— Exercise aim —
Only the total should be returned: the number of lines in the data that hold the string "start".

— Stored entries —
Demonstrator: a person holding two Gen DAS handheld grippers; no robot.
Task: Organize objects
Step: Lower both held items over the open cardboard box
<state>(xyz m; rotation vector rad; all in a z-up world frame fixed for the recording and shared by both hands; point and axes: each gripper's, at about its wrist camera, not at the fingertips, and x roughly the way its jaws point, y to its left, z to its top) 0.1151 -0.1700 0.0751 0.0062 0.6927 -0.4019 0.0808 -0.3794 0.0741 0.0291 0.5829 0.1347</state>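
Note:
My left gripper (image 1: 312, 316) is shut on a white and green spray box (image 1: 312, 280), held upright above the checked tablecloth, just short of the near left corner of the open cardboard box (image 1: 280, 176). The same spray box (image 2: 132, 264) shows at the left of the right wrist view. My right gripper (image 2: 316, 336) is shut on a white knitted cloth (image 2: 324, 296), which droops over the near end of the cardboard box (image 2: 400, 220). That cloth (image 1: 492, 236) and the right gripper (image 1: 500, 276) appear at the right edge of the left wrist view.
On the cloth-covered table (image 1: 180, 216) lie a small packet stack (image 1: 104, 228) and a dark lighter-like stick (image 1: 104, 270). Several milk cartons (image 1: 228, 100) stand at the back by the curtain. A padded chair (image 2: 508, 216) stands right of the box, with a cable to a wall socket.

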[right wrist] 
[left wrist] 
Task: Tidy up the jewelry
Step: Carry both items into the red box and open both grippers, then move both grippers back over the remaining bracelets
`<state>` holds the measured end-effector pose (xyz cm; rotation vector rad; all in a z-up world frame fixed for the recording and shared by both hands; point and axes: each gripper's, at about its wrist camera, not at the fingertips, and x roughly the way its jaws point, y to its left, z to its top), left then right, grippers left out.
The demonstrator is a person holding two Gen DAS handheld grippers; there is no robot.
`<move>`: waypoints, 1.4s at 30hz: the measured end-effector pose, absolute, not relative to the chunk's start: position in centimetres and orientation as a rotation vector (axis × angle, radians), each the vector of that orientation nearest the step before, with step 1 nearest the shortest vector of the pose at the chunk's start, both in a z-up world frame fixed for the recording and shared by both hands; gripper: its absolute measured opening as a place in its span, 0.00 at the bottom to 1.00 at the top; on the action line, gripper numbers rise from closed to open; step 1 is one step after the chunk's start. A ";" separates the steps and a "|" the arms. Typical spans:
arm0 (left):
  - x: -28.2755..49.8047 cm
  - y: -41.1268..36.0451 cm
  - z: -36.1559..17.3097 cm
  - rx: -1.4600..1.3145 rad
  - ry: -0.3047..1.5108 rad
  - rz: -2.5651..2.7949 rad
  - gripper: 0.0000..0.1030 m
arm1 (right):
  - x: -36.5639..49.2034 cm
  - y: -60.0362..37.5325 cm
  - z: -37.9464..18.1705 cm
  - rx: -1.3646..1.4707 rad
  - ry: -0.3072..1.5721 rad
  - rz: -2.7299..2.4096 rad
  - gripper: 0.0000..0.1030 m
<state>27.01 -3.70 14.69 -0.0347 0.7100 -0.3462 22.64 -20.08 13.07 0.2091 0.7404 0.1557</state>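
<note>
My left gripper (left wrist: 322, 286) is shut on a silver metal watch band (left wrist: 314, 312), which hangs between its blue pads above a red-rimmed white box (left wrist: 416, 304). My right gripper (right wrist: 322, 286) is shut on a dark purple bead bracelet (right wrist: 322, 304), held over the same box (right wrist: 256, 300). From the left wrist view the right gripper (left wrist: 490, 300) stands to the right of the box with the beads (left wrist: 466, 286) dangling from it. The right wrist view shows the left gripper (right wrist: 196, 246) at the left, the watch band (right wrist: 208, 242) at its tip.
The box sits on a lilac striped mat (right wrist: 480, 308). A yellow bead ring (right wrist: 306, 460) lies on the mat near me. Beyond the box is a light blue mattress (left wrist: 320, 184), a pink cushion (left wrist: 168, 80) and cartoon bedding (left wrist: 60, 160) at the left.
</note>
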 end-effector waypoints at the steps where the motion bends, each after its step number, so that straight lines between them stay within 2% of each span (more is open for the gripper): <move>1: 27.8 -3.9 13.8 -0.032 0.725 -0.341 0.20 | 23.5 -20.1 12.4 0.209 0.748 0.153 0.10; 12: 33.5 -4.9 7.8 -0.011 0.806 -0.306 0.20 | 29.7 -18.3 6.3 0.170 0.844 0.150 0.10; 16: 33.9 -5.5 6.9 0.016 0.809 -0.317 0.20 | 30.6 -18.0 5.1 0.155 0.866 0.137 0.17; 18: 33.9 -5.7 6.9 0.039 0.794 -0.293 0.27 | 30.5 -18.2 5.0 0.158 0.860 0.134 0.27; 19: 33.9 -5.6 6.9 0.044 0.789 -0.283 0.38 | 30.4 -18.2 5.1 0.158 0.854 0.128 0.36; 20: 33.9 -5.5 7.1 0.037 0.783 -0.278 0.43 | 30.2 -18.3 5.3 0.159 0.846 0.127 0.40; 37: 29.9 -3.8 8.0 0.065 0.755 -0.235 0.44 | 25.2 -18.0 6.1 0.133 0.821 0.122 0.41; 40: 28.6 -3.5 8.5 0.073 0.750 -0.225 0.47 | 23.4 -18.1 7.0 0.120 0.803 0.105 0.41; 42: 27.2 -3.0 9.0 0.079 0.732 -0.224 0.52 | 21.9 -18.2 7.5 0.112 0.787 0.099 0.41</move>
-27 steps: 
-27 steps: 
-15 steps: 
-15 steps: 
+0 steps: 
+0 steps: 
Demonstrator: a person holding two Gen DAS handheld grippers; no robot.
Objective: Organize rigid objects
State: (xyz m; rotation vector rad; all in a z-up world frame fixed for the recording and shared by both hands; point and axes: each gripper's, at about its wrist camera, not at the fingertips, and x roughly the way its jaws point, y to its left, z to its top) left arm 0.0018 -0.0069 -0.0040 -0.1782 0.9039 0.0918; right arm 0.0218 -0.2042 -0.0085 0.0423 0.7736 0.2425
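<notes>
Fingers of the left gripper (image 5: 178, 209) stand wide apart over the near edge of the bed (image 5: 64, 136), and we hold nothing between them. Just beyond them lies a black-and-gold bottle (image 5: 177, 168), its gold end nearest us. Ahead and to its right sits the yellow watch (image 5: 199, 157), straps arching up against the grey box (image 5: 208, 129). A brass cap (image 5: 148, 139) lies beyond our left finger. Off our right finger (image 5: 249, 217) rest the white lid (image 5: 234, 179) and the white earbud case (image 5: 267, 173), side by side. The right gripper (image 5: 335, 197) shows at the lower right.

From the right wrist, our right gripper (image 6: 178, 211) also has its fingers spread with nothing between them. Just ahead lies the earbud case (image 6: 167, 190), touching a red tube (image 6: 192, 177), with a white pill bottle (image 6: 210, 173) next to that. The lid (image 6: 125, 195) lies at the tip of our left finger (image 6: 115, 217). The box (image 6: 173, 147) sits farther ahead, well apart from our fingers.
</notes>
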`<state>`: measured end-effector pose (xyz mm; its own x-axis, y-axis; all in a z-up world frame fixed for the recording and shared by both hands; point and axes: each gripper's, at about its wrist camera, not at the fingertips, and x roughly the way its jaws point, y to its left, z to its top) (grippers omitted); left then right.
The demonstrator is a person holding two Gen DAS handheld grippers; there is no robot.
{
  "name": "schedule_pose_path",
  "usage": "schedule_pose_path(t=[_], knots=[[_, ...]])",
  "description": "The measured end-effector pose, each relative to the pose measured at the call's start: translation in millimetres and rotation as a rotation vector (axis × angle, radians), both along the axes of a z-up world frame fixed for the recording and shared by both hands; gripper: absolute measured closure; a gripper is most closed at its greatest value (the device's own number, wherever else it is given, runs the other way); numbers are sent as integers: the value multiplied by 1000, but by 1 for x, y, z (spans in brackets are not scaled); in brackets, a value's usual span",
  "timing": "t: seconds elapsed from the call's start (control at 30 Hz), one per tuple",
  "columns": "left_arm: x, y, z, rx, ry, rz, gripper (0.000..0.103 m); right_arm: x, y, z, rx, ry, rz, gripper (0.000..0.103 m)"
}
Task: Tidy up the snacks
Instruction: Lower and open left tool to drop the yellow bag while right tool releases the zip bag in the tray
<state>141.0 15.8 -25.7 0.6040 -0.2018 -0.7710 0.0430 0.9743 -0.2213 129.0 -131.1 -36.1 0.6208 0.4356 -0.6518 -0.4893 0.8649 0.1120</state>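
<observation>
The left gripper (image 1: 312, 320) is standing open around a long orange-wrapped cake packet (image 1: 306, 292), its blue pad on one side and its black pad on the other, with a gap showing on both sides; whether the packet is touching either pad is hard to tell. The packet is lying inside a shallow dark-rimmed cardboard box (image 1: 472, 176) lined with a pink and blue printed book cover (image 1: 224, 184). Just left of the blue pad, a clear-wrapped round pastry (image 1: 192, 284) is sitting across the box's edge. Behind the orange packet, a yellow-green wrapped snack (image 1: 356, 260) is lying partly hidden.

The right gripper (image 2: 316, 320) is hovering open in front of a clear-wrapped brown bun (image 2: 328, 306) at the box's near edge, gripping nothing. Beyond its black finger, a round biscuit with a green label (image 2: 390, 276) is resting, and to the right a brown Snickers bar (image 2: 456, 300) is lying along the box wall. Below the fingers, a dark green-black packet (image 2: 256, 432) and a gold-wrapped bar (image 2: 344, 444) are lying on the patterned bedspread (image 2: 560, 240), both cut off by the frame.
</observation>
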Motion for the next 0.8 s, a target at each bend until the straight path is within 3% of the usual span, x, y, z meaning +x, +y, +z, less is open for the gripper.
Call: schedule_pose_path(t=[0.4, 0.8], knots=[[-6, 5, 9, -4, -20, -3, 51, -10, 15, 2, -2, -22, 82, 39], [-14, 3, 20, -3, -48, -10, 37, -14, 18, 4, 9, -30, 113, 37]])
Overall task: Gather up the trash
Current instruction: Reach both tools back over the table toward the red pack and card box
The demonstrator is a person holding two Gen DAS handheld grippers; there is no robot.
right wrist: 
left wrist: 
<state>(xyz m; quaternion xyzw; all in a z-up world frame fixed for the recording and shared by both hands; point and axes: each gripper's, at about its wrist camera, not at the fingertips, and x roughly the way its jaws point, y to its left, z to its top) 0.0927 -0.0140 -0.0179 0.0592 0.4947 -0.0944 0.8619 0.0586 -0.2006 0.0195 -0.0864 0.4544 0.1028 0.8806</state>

— Answer box —
3